The world's most celebrated and gawped-at painting hangs at present behind bullet-proof glass in a gallery crowded with other 16th-century Italian masterpieces in the Louvre in Paris. At the height of the tourist season, you have to snatch a look at her famous half-smile through a hedge of rucksacks.
The museum confirmed yesterday that plans were advanced to segregate the Leonard da Vinci masterpiece from her fellow Italians and give her a small gallery of her own. The Louvre adamantly denied speculation in the art world that, in readiness for the move, the Mona Lisa would be restored. "Our proposal concerns only the presentation of the painting. It has nothing, absolutely nothing to do with restoration," said the museum's spokesman, Christophe Monin, yesterday.

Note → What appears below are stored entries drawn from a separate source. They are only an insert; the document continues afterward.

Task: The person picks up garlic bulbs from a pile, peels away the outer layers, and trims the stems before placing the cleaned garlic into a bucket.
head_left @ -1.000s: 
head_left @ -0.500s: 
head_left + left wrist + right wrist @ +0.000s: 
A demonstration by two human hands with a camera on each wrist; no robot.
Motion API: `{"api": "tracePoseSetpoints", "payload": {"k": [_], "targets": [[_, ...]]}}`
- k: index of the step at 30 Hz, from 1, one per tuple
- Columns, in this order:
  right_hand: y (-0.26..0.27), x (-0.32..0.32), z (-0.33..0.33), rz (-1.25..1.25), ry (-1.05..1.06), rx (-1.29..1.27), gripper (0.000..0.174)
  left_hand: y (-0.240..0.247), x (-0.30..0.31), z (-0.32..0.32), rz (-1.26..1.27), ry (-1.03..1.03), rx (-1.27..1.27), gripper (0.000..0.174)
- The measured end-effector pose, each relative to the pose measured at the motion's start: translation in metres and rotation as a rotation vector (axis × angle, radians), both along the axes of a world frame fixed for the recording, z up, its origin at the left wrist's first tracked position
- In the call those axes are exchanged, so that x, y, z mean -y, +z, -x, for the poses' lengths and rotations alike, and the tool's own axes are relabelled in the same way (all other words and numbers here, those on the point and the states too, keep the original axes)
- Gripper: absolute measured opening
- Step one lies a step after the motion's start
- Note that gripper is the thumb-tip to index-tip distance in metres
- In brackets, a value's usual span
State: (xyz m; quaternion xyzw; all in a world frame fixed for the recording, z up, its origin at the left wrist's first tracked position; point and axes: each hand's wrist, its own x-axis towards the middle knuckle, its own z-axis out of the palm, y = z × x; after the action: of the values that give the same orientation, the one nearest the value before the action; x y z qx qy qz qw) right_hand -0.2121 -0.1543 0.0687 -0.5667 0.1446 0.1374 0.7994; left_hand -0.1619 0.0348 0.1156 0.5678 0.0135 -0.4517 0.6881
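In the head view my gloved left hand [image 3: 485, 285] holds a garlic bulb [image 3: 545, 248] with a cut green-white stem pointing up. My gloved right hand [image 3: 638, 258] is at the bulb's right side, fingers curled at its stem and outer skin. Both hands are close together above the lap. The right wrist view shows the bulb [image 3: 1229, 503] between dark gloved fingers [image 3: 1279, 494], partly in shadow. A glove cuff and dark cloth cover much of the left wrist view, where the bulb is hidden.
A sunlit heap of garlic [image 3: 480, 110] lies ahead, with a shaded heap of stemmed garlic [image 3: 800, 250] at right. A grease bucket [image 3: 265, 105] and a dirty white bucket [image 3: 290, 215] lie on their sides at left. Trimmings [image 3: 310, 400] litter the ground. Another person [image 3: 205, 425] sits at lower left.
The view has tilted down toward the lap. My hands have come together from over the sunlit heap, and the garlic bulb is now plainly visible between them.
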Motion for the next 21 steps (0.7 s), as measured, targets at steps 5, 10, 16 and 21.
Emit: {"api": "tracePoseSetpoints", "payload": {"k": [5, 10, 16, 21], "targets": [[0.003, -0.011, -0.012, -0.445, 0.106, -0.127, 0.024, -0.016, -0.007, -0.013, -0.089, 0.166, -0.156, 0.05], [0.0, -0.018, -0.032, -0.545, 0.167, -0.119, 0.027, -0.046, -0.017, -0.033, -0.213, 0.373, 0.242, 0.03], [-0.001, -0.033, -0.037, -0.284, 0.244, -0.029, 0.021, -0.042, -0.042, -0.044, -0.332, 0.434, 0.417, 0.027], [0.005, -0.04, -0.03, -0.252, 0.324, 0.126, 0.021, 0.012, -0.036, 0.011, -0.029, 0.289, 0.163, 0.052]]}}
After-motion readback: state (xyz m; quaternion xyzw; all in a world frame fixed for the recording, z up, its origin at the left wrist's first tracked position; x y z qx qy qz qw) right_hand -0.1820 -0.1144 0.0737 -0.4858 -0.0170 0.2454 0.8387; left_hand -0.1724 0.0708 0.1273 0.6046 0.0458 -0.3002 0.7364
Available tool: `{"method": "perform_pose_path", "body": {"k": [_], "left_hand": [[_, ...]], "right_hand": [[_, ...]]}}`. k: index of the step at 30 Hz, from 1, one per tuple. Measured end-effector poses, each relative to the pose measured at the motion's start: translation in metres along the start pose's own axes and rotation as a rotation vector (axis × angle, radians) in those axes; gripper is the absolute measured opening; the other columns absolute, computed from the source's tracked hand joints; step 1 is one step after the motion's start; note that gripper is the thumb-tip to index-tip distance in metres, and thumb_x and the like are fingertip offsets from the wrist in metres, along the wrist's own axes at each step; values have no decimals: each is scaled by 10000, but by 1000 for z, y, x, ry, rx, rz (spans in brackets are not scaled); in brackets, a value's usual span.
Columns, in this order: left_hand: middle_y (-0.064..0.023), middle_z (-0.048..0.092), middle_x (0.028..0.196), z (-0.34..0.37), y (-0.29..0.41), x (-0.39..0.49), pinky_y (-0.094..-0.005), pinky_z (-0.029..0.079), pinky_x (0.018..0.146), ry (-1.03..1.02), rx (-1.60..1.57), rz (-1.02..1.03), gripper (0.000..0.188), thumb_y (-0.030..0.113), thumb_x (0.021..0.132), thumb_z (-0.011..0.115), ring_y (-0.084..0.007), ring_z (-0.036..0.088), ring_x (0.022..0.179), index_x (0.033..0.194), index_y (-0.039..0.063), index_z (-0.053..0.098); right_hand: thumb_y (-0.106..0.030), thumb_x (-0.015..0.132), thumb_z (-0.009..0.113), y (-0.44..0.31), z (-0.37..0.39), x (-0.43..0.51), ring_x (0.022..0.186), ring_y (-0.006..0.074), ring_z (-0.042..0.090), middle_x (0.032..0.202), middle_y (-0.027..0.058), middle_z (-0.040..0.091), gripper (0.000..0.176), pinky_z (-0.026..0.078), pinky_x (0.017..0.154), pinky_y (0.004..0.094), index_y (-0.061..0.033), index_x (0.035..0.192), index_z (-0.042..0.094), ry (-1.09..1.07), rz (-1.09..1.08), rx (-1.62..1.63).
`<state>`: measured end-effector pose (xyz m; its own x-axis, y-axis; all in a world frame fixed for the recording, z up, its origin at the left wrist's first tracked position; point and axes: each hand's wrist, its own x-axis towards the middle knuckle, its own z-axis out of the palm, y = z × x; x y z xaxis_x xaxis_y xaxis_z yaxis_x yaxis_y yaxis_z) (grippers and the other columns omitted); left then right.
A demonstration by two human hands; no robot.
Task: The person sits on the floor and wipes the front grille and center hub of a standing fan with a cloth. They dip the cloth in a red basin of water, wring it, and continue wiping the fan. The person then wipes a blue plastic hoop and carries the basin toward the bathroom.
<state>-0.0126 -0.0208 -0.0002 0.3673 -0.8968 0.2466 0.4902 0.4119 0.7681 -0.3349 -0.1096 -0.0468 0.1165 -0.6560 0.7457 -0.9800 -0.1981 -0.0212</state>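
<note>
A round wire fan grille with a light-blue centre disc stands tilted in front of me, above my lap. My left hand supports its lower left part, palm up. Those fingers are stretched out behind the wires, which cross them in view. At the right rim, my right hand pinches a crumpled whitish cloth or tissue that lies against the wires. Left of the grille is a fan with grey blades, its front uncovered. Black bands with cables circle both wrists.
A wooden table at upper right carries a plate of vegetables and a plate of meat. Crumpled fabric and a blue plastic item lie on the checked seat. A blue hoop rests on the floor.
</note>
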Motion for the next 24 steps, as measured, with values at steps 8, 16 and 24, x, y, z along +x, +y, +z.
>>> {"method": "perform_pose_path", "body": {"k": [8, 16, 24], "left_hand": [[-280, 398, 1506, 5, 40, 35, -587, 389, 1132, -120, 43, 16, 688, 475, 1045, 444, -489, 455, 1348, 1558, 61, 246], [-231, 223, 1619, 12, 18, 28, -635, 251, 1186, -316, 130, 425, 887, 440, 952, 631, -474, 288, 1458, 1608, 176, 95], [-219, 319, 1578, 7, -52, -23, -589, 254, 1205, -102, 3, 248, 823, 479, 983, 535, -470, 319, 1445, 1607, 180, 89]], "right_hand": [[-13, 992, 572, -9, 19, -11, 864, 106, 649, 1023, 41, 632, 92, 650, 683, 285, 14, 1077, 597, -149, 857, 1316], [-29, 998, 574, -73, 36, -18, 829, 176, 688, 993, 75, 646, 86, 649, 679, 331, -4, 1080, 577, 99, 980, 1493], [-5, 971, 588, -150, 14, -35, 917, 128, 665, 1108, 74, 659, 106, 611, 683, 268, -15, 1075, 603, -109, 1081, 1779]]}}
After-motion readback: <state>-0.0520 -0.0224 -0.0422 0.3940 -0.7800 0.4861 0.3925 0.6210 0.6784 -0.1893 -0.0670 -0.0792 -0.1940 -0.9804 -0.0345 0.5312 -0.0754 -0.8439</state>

There have been reports that an unknown Japanese company intends to provide pounds 25m for the project. Since this seemed well-beyond the price of a single room, even in Paris, there was speculation that the price would also cover restoration of the picture
Some art experts believe that the painting, darkened by the passage of time and the accretion of dirt and dust, would benefit from modern restorative techniques. Others insist that Da Vinci's brush-work is so delicate it cannot be restored without being ruined.
The museum said yesterday, that the total cost of the project was actually pounds 4m: just enough to create a special gallery, not enough to attempt a restoration. The re-siting of the Mona Lisa would provide one of the finishing touches to the pounds 600m expansion and redesign of the Louvre over the last 16 years, which has created one of the largest, and most modern, art museums in the world.